View Source Under the Hood

Let's see how YOLO.detect/3 works.

Load Yolo11n Model

Loads the Yolo11n model using the model_path and classes_path. Optionally, specify model_impl, which defaults to YOLO.Models.Ultralytics.

model = YOLO.load([
  model_path: "models/yolo11n.onnx", 
  classes_path: "models/yolo11n_classes.json"
])

Preprocessing

mat = Evision.imread(image_path)

{input_tensor, scaling_config} = YOLO.Models.Ultralytics.preprocess(model, mat, [frame_scaler: YOLO.FrameScalers.EvisionScaler])

Before running object detection, the input image needs to be preprocessed to match the model's expected input format. The preprocessing steps are:

  1. Resize and Pad Image to 640x640

    • The image is resized while preserving aspect ratio to fit within 640x640 pixels
    • Any remaining space is padded with gray color (value 114) to reach exactly 640x640
    • This is handled by the FrameScaler behaviour and its implementations
  2. Convert to Normalized Tensor

    • The image is converted to an Nx tensor with shape {1, 3, 640, 640}
    • Pixel values are normalized from 0-255 to 0.0-1.0 range
    • The channels are reordered from RGB to the model's expected format (BGR in this case)

The FrameScaler behaviour provides a consistent interface for handling different image formats:

  • EvisionScaler - For OpenCV Mat images from Evision
  • ImageScaler - For images using the Image library
  • NxIdentityScaler - For ready to use Nx tensors

Run Object Detection

Then run the detection by passing the model and the image tensor input_tensor.

# input_tensor {1, 3, 640, 640}
output_tensor = YOLO.Models.run(model, input_tensor)
# output_tensor {1, 84, 8400}

You can also adjust detection thresholds (iou_threshold and prob_threshold, which both default to 0.45 and 0.25 respectively) using the third argument.

Postprocessing

result_rows = YOLO.Models.Ultralytics.postprocess(model, output_tensor, scaling_config, opts)

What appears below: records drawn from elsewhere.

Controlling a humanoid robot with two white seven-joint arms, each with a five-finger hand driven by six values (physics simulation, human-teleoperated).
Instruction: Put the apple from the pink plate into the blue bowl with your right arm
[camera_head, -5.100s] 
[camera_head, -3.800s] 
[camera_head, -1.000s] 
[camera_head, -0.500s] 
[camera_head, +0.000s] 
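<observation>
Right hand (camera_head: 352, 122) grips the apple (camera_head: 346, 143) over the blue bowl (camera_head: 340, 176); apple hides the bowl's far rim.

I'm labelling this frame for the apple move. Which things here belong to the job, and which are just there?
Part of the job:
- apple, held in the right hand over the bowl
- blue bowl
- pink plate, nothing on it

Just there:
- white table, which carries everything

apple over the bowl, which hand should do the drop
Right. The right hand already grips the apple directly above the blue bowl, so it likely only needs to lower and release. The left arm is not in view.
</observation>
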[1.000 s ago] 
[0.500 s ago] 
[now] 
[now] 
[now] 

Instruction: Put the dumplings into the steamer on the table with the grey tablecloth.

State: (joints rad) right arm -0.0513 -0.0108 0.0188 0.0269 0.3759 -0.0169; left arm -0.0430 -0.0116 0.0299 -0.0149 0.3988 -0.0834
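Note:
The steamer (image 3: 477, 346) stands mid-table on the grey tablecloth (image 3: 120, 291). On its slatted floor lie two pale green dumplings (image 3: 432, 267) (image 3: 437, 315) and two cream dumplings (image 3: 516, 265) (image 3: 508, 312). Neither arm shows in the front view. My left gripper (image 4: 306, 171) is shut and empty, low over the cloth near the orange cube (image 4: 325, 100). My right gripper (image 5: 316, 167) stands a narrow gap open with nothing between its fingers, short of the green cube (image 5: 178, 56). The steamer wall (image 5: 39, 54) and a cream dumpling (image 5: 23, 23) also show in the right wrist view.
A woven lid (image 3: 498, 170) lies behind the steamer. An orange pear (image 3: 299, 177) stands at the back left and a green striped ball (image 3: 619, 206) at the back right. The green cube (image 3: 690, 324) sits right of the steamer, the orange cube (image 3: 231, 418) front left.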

where result_rows is a list of lists, where each inner list represents a detected object with 6 elements:

[
  [cx, cy, w, h, prob, class_idx],
  ...
]

The model's raw output needs to be post-processed to extract meaningful detections. For YOLOv8n, the output_tensor has shape {1, 84, 8400} where:

  • 84 represents 4 bbox coordinates + 80 class probabilities
  • 8400 represents the number of candidate detections

The postprocessing steps are:

  1. Filter Low Probability Detections

    • Each detection has probabilities for all classes
    • Only keep detections where max class probability exceeds prob_threshold (default 0.25)
  2. Non-Maximum Suppression (NMS)

    • Remove overlapping boxes for the same object
    • For each class, compare boxes using Intersection over Union (IoU)
    • If IoU > iou_threshold (default 0.45), keep only highest probability box
    • This prevents multiple detections of the same object
  3. Scale Coordinates

    • The detected coordinates are based on the model's 640x640 input
    • Use the scaling_config from preprocessing to map back to original image size
    • This accounts for any resizing/padding done during preprocessing

Convert Detections to Structured Maps

Finally, convert the raw detection results into structured maps containing bounding box coordinates, class labels, and probabilities:

iex> YOLO.to_detected_objects(result_rows, model.classes)
[
  %{
    class: "person",
    prob: 0.57,
    bbox: %{h: 126, w: 70, cx: 700, cy: 570},
    class_idx: 0
  },
  ...
]

Render results on the image

To visualize the detection results on the image, we can use the KinoYOLO.Draw.draw_detected_objects/2 function. This function takes an Image and a list of detected objects, and returns a new image with bounding boxes and labels drawn on it.